| YOUR TASK |
Exactly repeat the full listing that follows.

| GIVEN DATA |

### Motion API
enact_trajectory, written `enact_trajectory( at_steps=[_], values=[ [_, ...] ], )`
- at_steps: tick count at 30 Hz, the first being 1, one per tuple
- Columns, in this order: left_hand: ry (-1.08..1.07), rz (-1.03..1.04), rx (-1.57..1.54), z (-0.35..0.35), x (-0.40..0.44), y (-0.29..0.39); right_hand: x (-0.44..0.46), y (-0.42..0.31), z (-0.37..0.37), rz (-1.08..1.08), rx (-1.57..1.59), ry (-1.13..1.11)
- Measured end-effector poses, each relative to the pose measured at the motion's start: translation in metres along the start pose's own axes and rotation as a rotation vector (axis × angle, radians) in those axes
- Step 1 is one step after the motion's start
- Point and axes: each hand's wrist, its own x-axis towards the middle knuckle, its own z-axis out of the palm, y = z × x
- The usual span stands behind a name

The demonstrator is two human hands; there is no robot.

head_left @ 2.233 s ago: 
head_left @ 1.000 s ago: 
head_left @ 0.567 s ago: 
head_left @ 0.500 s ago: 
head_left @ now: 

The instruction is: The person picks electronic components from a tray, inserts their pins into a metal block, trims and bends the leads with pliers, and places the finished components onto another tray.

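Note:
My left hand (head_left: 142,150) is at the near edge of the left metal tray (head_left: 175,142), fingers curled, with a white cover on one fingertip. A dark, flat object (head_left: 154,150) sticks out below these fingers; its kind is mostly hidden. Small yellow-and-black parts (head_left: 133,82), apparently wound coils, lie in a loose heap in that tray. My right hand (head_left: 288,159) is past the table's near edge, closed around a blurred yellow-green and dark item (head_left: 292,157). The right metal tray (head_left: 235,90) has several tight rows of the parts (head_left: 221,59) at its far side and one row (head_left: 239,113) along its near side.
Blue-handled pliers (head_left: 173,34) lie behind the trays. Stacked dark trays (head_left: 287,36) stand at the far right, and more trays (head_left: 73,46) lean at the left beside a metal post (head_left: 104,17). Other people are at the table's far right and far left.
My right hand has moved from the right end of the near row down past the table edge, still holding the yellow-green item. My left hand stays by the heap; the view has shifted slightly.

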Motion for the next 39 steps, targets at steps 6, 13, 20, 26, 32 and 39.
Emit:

| ANSWER |
### Motion API
enact_trajectory, written `enact_trajectory( at_steps=[_], values=[ [_, ...] ], )`
- at_steps: tick count at 30 Hz, the first being 1, one per tuple
- Columns, in this order: left_hand: ry (-1.08..1.07), rz (-1.03..1.04), rx (-1.57..1.54), z (-0.35..0.35), x (-0.40..0.44), y (-0.29..0.39); right_hand: x (-0.44..0.46), y (-0.42..0.31), z (-0.37..0.37), rz (-1.08..1.08), rx (-1.57..1.59), ry (-1.13..1.11)
- Measured end-effector poses, each relative to the pose measured at the motion's start: translation in metres along the start pose's own axes and rotation as a rotation vector (axis × angle, radians) in those axes
- Step 1 is one step after the motion's start
- Point and axes: each hand's wrist, its own x-axis towards the middle knuckle, its own z-axis out of the palm, y = z × x
- The usual span stands behind a name

The demonstrator is two human hands; there is no robot.

head_left @ 2.233 s ago: 
head_left @ 1.000 s ago: 
head_left @ 0.567 s ago: 
head_left @ 0.500 s ago: 
head_left @ now: 

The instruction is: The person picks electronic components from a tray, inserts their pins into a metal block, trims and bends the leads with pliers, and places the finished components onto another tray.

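Note:
My left hand (head_left: 142,150) is at the near edge of the left metal tray (head_left: 175,142), fingers curled, with a white cover on one fingertip. A dark, flat object (head_left: 154,150) sticks out below these fingers; its kind is mostly hidden. Small yellow-and-black parts (head_left: 133,82), apparently wound coils, lie in a loose heap in that tray. My right hand (head_left: 288,159) is past the table's near edge, closed around a blurred yellow-green and dark item (head_left: 292,157). The right metal tray (head_left: 235,90) has several tight rows of the parts (head_left: 221,59) at its far side and one row (head_left: 239,113) along its near side.
Blue-handled pliers (head_left: 173,34) lie behind the trays. Stacked dark trays (head_left: 287,36) stand at the far right, and more trays (head_left: 73,46) lean at the left beside a metal post (head_left: 104,17). Other people are at the table's far right and far left.
My right hand has moved from the right end of the near row down past the table edge, still holding the yellow-green item. My left hand stays by the heap; the view has shifted slightly.
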
Motion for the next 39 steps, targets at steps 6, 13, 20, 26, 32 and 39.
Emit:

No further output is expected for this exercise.